### WHAT IS NEEDED
Reproduce every line that appears below, precisely and completely.

### DATA EXTRACT

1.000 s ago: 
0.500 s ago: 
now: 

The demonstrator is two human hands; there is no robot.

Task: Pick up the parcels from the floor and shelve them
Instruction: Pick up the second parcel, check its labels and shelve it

### ANSWER TO THIS EXERCISE
1.000 s ago: 
0.500 s ago: 
now: 

The demonstrator is two human hands; there is no robot.

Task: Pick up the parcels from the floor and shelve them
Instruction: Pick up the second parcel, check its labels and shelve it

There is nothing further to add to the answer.